La Ola im Protektorat

Unter den 22 Kandidaten für die Präsidentschaftswahl in Liberia findet sich eine Reihe ehemaliger Warlords. Als Favorit gilt jedoch der ehemalige Fußballstar Weah. von ruben eberlein

Ich brauche keine politische Erfahrung, um euch Schulen, Elektrizität und Wasser zu bringen oder zu sehen, dass die Straßen in einem schlechten Zustand sind. Ich weiß, woher ihr kommt«, rief George Weah der versammelten Anhängerschaft zur Eröffnung seiner Wahlkampagne in der vergangenen Woche zu. Der Weltfußballer des Jahres 1995 trifft den Ton vieler Jugendlicher, die seine Kandidatur in den für den 11. Oktober geplanten Präsidentschaftswahlen unterstützen. Entsprechend frenetisch wird er zu Reggae-Klängen gefeiert.

Weah ist einer von insgesamt 22 Bewerbern um das höchste Staatsamt. Der ehemalige Chef der Miliz Lurd, Sekou Conneh, wird ebenso zur Wahl stehen wie die Ökonomin und Politikerin Ellen Johnson-Sirleaf, die in hohen Positionen für die Weltbank und die Citibank arbeitete. Doch keinem Kandidaten werden größere Chancen eingeräumt als dem 38jährigen Weah, der für den AC Mailand, Chelsea und Manchester City spielte. Seit Mitte der neunziger Jahre arbeitete er für Unicef unter anderem in Projekten zur Integration von ehemaligen Kindersoldaten in Westafrika.

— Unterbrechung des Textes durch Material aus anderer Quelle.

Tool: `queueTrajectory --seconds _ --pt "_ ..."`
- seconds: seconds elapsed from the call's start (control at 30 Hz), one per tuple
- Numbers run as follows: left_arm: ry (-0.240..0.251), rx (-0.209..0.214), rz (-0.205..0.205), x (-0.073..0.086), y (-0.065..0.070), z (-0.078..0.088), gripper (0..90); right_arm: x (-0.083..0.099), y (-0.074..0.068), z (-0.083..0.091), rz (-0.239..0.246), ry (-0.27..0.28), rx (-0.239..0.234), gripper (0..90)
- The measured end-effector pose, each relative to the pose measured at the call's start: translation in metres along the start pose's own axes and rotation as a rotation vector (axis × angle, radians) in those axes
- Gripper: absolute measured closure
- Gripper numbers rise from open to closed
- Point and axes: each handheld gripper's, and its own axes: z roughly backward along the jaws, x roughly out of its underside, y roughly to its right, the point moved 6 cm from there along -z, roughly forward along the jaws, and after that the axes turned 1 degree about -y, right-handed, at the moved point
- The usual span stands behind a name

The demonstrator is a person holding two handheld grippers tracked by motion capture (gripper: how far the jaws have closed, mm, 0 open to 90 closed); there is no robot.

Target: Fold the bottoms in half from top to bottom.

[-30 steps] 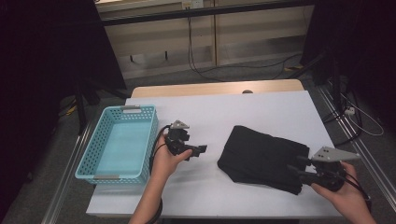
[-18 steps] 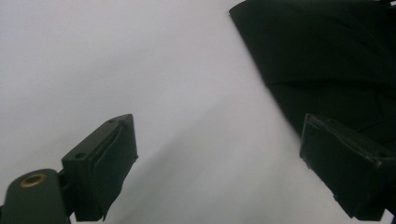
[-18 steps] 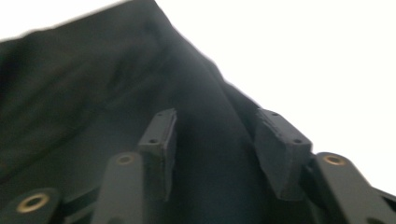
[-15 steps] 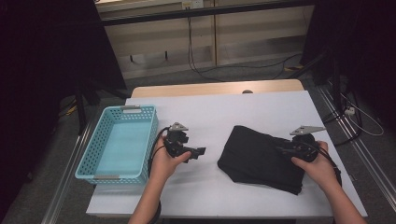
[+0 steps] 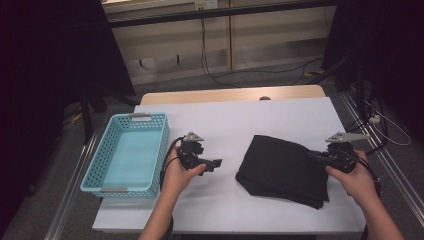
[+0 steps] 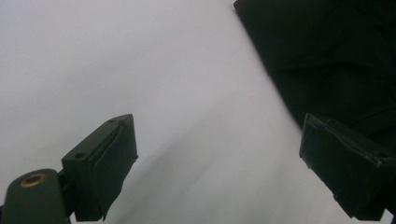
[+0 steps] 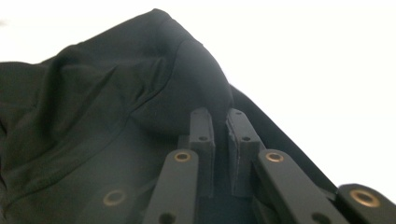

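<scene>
Since a second ago your right tongs [image 5: 320,156] have slid from the black cloth's [image 5: 282,170] 4 o'clock corner up to its 3 o'clock edge, jaws just closing. Left to right now: a perforated turquoise plastic basket [image 5: 150,150] at 9 o'clock on the white counter [image 5: 235,120]; your left tongs [image 5: 216,163], released with nothing between, pointing toward 3 o'clock at the cloth; then the soft, folded, creased cloth, a raised pinch of it grasped by your right tongs, hand low.
</scene>
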Motion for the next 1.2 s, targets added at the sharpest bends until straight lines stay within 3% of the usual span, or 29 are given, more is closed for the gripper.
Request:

Die liberianische Diktatur zerfiel im Zuge des 1989 begonnenen Bürgerkriegs in Einflusssphären verschiedener Milizen. Der Warlord Charles Taylor gewann den Krieg und die Wahlen im Jahre 1997, doch die relative Stabilität dauerte nur knapp zwei Jahre. Mit regionaler und internationaler Unterstützung zwangen die Milizen Lurd und Model Taylor ins nigerianische Exil. Seitdem steht das Land unter der Verwaltung einer Übergangsregierung, die sich an die Vorgaben der UN zu halten hat. Etwa 15 000 UN-Soldaten sind derzeit im Land stationiert.

Die Popularität Weahs spiegelt nicht nur die Fußballbegeisterung und die damit verbundenen Träume von Wohlstand und Anerkennung, sondern auch eine Ernüchterung über die bisherige Bilanz der Übergangsregierung. Während ein erheblicher Teil der ehemaligen Kämpfer in den Milizen und Regierungstruppen bisher die zugesagten Integrationszahlungen nicht erhielt, sorgten mehrere Korruptionsskandale für Unmut. Anfang August wurden zum Beispiel der Leiter des Maritime Bureau, ein ehemaliger Repräsentant der Model-Miliz, und zwei seiner Stellvertreter festgenommen. Ihnen wird vorgeworfen, dreieinhalb Millionen US-Dollar veruntreut zu haben, die für die Reform des Schifffahrtsregisters vorgesehen waren.

Ein von der Uno und Finanzorganisationen der EU und den USA vorgelegter Antikorruptionsplan wurde Mitte des Jahres von der Übergangsregierung als inakzeptable Beschneidung ihrer Souveränität zurückgewiesen und liegt seitdem auf Eis. Der Plan sah unter anderem die Platzierung von Repräsentanten der internationalen Organisationen in den Ministerien sowie die Einsetzung von Richtern vor. Der einflussreiche Think Tank International Crisis Group (ICG) forderte bereits Ende des vergangenen Jahres den Aufbau von politisch unabhängigen exekutiven und judikativen Organen. Zudem müssten die Protektoratsbehörden die Verantwortlichkeit für die Überwachung des Außenhandels für 15 bis 25 Jahre übernehmen, um die Korruption zu unterbinden.

Noch immer gelten Staatsämter den meisten Politikern als Pfründe, um das für die Anwerbung einer Klientel notwendige Kapital zu beschaffen. Taylor, der seine Karriere als Chef des staatlichen Beschaffungsamtes begann, wird verdächtigt, aus seinem Exil Einfluss auf den liberianischen Wahlkampf auszuüben. Er wird verantwortlich gemacht für das gescheiterte Attentat auf den guineischen Staatschef Lansana Conté im Januar und soll angeblich mehrere der liberianischen Parteien finanzieren. Ob Weah und sein Team die Avancen der Kriegsherren abwehren können, werden die kommenden Wochen zeigen.